What you need to do: Whenever "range" appears in a line, please copy that line from the data.

Data segment:
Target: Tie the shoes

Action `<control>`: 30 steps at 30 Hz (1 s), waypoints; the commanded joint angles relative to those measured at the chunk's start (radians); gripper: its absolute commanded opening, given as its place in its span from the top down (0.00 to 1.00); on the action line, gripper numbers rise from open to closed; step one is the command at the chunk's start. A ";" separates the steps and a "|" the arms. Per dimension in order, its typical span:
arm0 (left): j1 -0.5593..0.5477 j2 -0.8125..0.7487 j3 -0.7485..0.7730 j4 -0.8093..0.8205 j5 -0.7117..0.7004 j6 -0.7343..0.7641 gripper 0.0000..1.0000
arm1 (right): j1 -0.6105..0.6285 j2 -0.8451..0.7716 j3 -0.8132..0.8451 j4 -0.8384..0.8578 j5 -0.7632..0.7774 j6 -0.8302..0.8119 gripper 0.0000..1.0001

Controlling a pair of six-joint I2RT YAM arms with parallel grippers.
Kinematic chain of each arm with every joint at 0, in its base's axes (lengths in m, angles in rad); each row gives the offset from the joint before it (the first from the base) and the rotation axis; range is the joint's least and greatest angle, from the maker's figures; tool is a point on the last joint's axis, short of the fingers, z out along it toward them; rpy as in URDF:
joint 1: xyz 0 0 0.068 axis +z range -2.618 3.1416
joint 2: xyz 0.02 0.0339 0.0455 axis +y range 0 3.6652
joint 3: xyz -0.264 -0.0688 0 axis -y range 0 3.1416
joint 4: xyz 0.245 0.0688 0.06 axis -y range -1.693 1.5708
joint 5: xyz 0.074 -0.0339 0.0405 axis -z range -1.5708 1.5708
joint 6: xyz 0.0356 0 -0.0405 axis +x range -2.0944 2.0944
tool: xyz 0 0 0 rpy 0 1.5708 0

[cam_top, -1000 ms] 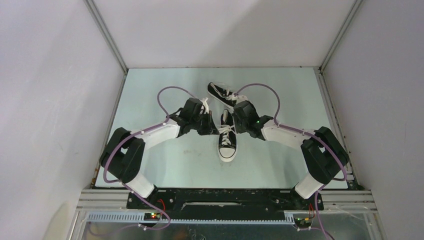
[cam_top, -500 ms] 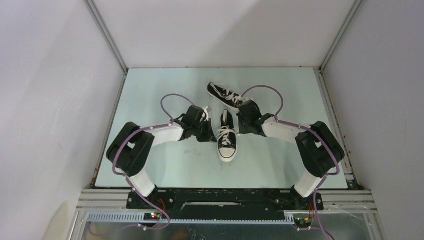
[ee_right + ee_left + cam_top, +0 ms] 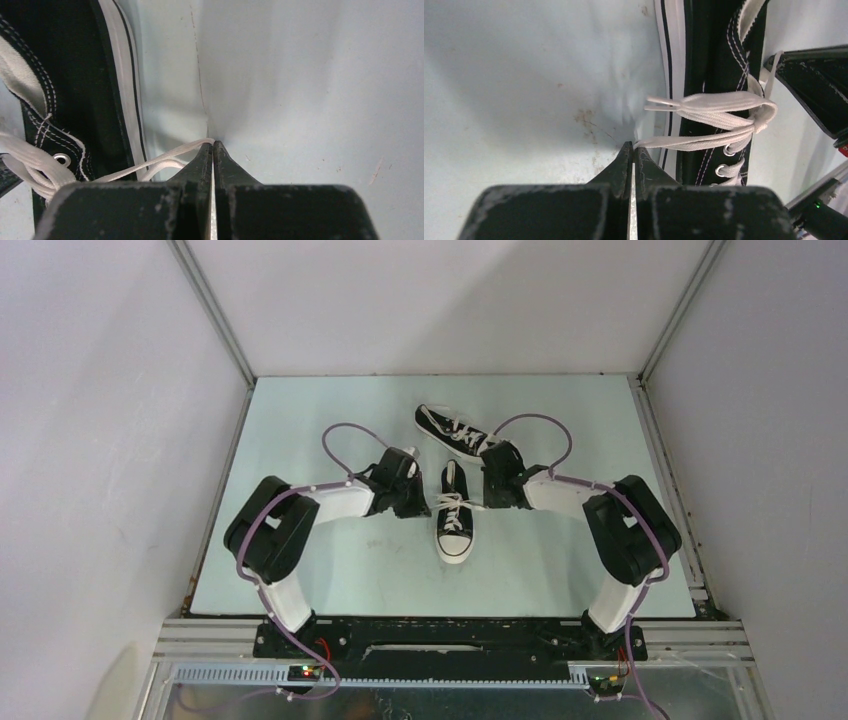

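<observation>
A small black sneaker (image 3: 455,512) with white toe cap and white laces lies mid-table, toe toward me. A second black sneaker (image 3: 450,429) lies behind it, angled. My left gripper (image 3: 418,508) is just left of the near shoe, shut on a white lace (image 3: 684,143) that runs taut to a knot (image 3: 763,116) over the shoe (image 3: 709,60). My right gripper (image 3: 494,502) is just right of the shoe, shut on the other lace (image 3: 165,155), which leads back to the shoe (image 3: 65,80). Both grippers sit low near the table.
The pale green table (image 3: 330,570) is walled by grey panels on the left, back and right. Purple cables (image 3: 345,435) loop above both arms. The right arm's black gripper (image 3: 819,85) shows beyond the shoe in the left wrist view.
Both grippers have moved outward from the near shoe and lower, each drawing its lace sideways. The arms' elbows have folded in toward the middle. The shoes stay put.
</observation>
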 commanded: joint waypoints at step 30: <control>-0.046 0.080 0.096 -0.385 -0.478 -0.010 1.00 | 0.053 0.097 0.134 -0.275 0.502 0.135 1.00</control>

Output below:
Kinematic chain of each arm with every joint at 0, in its base's axes (lengths in m, angles in rad); each row gives the offset from the joint before it (the first from the base) and the rotation axis; range is the joint's least and greatest angle, from the maker's figures; tool is a point on the last joint's axis, short of the fingers, z out along it toward them; rpy as in URDF:
joint 1: xyz 0 0 0.068 axis +z range -2.618 3.1416
joint 2: xyz 0.02 0.0339 0.0455 axis +y range 0 3.6652
joint 3: xyz -0.264 -0.0688 0 axis -y range 0 3.1416
joint 4: xyz 0.245 0.0688 0.06 axis -y range -1.693 1.5708
joint 5: xyz 0.074 -0.0339 0.0405 axis -z range -1.5708 1.5708
joint 6: xyz 0.0356 0 -0.0405 axis +x range -2.0944 2.0944

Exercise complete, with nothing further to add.